> **What is required**:
Read the lines of the data below and retrieve those with "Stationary".

= = = =

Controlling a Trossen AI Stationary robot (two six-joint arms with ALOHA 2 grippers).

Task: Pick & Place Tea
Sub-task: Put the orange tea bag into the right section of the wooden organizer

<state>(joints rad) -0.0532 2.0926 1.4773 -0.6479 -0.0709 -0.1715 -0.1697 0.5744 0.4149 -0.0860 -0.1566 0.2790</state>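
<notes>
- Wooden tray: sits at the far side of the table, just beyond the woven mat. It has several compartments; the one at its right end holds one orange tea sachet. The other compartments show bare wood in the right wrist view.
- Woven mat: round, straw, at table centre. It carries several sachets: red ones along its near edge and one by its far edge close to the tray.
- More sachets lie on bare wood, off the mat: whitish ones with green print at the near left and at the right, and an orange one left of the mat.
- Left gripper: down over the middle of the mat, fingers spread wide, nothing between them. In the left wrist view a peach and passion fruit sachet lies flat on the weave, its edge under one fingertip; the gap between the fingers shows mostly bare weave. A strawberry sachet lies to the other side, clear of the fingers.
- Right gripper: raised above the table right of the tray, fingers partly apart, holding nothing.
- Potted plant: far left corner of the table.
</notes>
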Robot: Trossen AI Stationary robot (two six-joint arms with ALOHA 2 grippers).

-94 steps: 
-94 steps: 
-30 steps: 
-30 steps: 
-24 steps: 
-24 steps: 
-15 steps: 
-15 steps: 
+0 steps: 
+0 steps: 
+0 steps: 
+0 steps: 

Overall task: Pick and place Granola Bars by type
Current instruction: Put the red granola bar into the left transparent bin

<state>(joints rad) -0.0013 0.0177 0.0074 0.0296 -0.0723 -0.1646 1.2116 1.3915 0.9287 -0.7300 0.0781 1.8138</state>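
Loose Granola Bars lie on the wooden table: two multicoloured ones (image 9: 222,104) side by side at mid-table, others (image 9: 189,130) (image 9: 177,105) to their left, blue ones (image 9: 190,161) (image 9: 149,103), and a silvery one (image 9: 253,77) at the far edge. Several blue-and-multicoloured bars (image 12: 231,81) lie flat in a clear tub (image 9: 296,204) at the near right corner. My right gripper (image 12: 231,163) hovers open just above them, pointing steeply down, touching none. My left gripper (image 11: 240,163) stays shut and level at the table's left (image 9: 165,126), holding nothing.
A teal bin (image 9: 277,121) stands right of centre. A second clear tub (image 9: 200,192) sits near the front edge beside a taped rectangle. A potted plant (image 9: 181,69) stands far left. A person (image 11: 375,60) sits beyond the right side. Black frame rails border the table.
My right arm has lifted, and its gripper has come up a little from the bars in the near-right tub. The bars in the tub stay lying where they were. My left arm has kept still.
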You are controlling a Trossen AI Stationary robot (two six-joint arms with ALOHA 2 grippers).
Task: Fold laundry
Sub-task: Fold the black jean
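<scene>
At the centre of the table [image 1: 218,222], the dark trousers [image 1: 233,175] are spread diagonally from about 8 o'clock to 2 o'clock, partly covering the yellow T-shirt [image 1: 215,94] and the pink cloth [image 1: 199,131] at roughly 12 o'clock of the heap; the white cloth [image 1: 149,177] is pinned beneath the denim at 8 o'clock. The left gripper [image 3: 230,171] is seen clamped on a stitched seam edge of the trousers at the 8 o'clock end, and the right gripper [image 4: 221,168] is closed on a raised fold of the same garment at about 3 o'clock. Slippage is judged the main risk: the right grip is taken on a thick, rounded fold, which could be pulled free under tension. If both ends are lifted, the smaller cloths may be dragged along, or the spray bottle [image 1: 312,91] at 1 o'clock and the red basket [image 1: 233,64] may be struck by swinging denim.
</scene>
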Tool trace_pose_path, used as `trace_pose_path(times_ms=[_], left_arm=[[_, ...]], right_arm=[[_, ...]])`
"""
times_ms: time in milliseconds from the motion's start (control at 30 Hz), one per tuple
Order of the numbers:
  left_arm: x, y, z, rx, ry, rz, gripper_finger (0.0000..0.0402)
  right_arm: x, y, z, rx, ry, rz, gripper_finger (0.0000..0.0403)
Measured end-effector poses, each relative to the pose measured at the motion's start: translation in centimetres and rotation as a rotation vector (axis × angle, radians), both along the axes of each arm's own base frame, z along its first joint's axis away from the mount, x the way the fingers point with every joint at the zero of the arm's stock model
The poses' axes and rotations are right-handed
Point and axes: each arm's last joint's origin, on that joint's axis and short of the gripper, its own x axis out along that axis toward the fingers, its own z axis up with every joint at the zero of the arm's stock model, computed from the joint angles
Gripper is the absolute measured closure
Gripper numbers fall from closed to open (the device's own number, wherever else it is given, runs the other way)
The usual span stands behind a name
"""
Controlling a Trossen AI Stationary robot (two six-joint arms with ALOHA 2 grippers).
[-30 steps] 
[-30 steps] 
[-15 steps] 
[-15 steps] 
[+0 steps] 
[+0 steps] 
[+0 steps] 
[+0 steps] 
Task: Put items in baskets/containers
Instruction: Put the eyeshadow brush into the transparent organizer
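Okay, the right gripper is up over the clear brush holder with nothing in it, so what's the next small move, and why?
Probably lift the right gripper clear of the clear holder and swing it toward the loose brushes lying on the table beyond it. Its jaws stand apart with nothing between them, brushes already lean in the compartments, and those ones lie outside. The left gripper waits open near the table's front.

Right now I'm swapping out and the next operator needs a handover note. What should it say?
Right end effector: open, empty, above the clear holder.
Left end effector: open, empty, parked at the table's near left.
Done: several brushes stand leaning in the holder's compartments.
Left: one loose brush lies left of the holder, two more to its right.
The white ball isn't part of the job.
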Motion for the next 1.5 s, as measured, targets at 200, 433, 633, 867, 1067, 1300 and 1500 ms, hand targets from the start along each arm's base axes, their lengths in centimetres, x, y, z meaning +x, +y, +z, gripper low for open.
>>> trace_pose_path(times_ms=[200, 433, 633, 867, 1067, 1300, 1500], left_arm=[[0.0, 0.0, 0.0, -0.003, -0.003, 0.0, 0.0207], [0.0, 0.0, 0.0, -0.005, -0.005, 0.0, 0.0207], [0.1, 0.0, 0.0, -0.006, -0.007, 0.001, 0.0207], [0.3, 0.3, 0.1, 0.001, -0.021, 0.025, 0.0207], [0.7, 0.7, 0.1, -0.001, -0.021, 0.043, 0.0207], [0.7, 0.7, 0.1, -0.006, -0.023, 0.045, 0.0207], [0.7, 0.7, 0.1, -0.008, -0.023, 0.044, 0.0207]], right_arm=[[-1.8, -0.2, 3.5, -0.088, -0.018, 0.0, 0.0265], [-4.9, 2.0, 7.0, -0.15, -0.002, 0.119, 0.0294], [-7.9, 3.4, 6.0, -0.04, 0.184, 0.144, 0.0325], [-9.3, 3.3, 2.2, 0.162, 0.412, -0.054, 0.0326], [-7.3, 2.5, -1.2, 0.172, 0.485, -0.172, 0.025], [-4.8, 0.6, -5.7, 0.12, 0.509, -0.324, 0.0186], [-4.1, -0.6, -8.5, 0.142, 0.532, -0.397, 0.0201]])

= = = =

> **Written response**:
Controlling a Trossen AI Stationary robot (two six-joint arms with ALOHA 2 grippers).
Robot: Trossen AI Stationary robot (two six-joint arms with ALOHA 2 grippers).
You are controlling a Trossen AI Stationary robot (two six-joint arms with ALOHA 2 grippers).
Controlling a Trossen AI Stationary robot (two six-joint arms with ALOHA 2 grippers).

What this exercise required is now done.